The most common air compressor design used across industries today is the screw compressor. This is because they are efficient, widely available, and come in a variety of sizes from 10 HP all the way up to 500 HP. Standard two-stage designs can also operate at up to 13 bars (188 psi) of pressure.
Troubleshooting challenges is an essential skill for any team tasked with keeping machinery running. Our team has spent years helping plants improve their processes and conquer challenges. During that time, we have refined our reliability and data analysis techniques. Since today’s reliability programs often rely heavily on data and analytics, I will be sharing some figures about the amount of downtime associated with one of the smallest footprints inside a plant: the humble air compressor.
Twin screw compressor
In general, the compressed air station will usually be around remove the 1.2-5% of the total cost of a plant’s rotating assets. However, it can be up to 20% for general utilities and it can be up to 80% for industries like spinning and weaving, where it is necessary for the majority of production activity.
While the extent to which individual industries rely on compressed air will vary, most industries require compressed air for some part of their process and all will suffer from various levels of downtime if compressed air becomes unavailable or has its quality compromised. For example, 46-86% of downtime in industries like Fast Moving Consumer Goods (FMCG), assembly-based process, spinning and weaving, and steel plants can be attributed to compressed air.
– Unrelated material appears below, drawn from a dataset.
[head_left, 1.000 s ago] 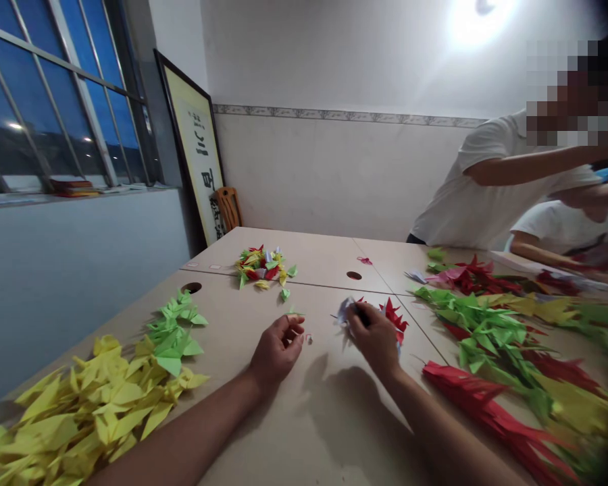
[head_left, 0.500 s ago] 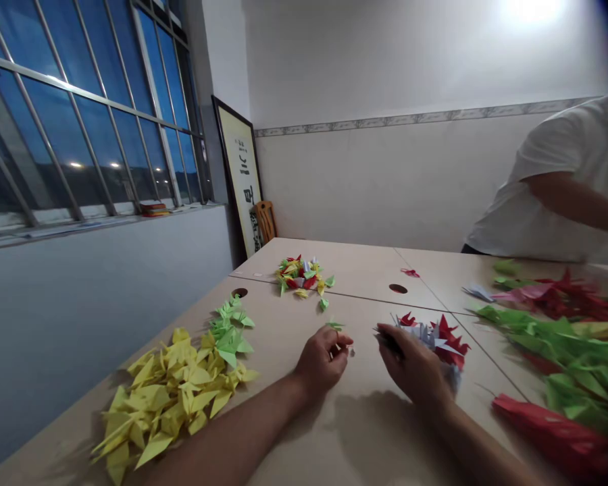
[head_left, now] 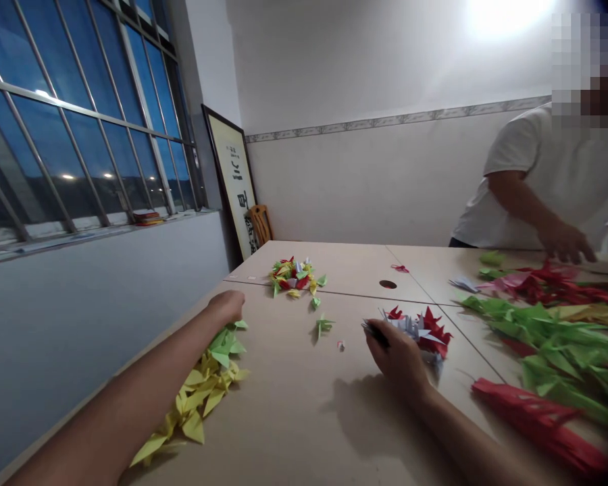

This downtime is a direct production loss everyone would like to avoid. This can usually be done by employing redundancy, but that strategy can only go so far.
The first thing on the mind of any management team considering compressor improvements should be mitigating the risk of downtime associated with compressed air. As I mentioned, redundancy is often the first strategy employed here, and this often makes sense – to a point. But buying backup compressors is not the only solution to the problem, nor does it always make financial sense to do so. On top of that, many OEMs and utilities teams spend unnecessary capital employing Preventive Maintenance on these assets, rather than using a more focused strategy.
The utility manager of a plant once asked me what he would save by discovering potential compressor failure earlier. He was currently buying a new compressor every year even though no production capacity was being added and no old compressors salvaged.
In order to answer his question, we need to go back to the basics of proper compressor maintenance and failure risk mitigation. Let’s look at a case study to better understand these principles.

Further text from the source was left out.